Despite the pretext of punishing the two educators for violations of school policy, the real reason for their firing was clear in statements made by school board members during the hearing.

“Have we ever had an employee who created such a stir?” asked Chair Nelson, who voted to terminate and blamed the women for the public’s reaction to their video.

“We have an obligation to make sure all students are as safe as possible,” said board member Brian Delagrange, quoting a statement board member Debbie Brownell has apparently made during a prior meeting. “It’s hard for me to see how allowing this administrator to stay will not make some group of our students feel less safe in our schools, whether that’s real or their feeling. And so, our top priority is to make sure all students are as safe as possible, and so that’s why I’m accepting the superintendent’s recommendation.”

“It’s hard for me to see how allowing this administrator to stay will not make some group of our students feel less safe in our schools, whether that’s real or their feeling.”

Delagrange blatantly and publicly admitted that he was not accepting the recommendation to terminate Rachel based on the actual policy violations they were accused of, but based on his own perception that keeping the Assistant Principal may lead to students “feeling” less safe.

Later, when senior board member Cliff Kuhlman required assistance understanding the process, Delagrange eagerly rushed to explain to him how to vote — Delagrange was met with jeers of dissatisfaction from the audience, and was replaced by someone who appeared to be serving as an assistant to the Chair during the hearing.

The board consists of five men and two women, Debbie Brownell and Cassie Wilkins. Brownell, who voted to terminate, only spoke during the hearing and quickly claimed there should be “no debate.” Wilkins, who voted against termination, did not speak up throughout the over four hours of proceedings. This is unsurprising, as she would likely be subject to the very same witch hunt if she dared express support for the women beyond her vote.

Rachel and Katie expressed their appreciation of the three board members who voted against their termination, telling 4W:

“We are grateful to the three board members (Richardson, Wilkins, and Neville) that did their civic duty to review facts and personally found us not guilty of any false claims of board policy violation that the superintendent claimed in his recommendation for termination. These three board members had the courage to expose the true reason superintendent Kolb recommended for termination- ideas shared in our I Resolve video which was created and posted on our own time (spring break) with our own resources.”

Despite the board’s vote, Rachel and Katie say they have enjoyed widespread support from the local community, and beyond.

Hundreds of people attended the hearing both in person at the Grants Pass High School library and online via Zoom.

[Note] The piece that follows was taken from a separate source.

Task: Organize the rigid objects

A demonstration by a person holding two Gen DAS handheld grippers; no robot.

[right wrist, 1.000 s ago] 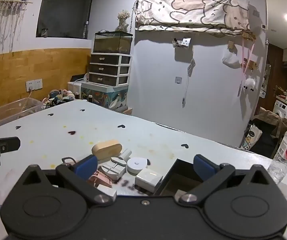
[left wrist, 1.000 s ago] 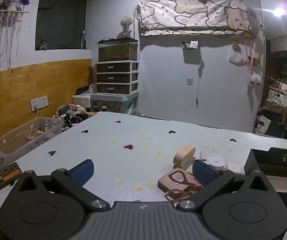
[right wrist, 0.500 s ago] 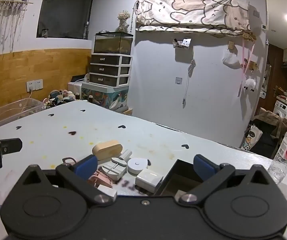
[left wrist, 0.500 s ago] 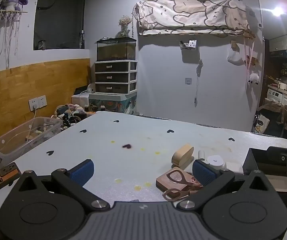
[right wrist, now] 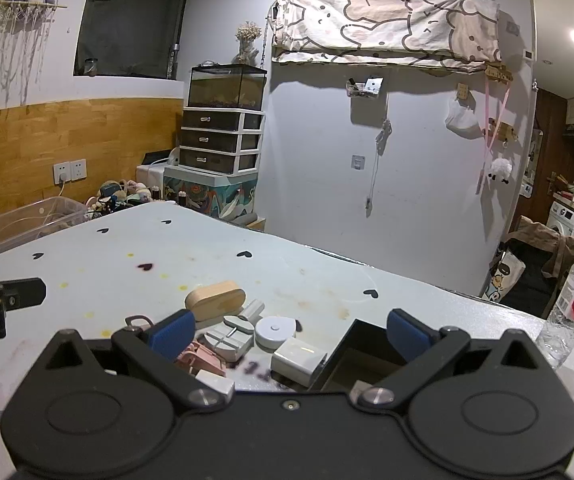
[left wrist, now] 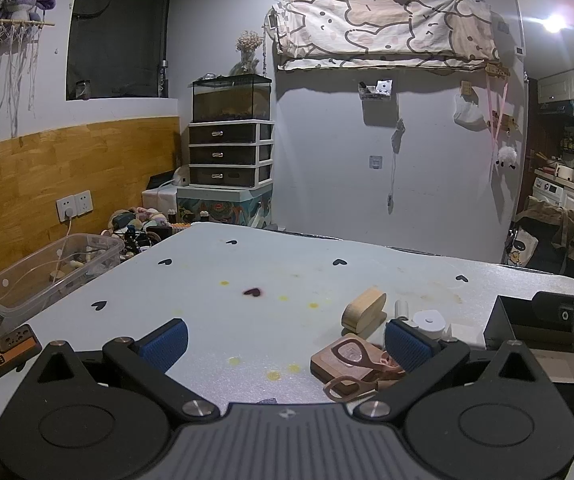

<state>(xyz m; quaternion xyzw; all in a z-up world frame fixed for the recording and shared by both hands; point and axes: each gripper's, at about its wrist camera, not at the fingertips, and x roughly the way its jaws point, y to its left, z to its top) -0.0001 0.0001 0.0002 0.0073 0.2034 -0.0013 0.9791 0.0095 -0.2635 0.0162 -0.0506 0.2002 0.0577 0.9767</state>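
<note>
left gripper (left wrist: 285, 342): fingers apart, empty | right gripper (right wrist: 287, 334): fingers apart, empty | wooden block (right wrist: 215, 300), scissors (left wrist: 353, 368) beside black box (right wrist: 363, 350) on table (right wrist: 127, 256)

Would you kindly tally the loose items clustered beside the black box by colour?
Wooden: 2, the oval wooden block and the flat wooden block under the scissors.
Pink: 2, the scissors and the pink piece.
White or grey: 5, the round disc, charger block, small cylinder, grey clip, small white block.
Total: 9.
</note>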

At its peak, over 240 attendees were on the Zoom meeting, with many expressing support through their display names with additions such as “#FreeSpeech” or “I Resolve.” Prior to the hearing, over 1,000 community members signed a petition by the Women’s Liberation Front asking the District to protect educators’ freedom of speech.

Katie told 4W that many district staff have been “silently supportive,” saying, “Many have written to us and the board with support and fears of their own retaliation.”

Parents and students have also expressed support for I Resolve, thanking the two women for “protecting kids and standing for the rights of all.”

“There is no way to say thank you enough to our supporters. The support is empowering and further provides motivation to keep fighting for justice and protection of our first amendment rights and the rights for all individuals.”

According to Rachel and Katie, members of the local Grants Pass community have begun planning for a recall petition to remove the four board members who voted to terminate them: Chairman Scott Nelson, Debbie Brownell, Brian Delagrange, and Cliff Kuhlman.

Their lawsuit against the school district is proceeding in the US District Court of Oregon.

Supporters of I Resolve are asked to contact their local school boards, state board of education, and US lawmakers in Congress to request “pragmatic, tolerant policies for education that honor all students and staff.”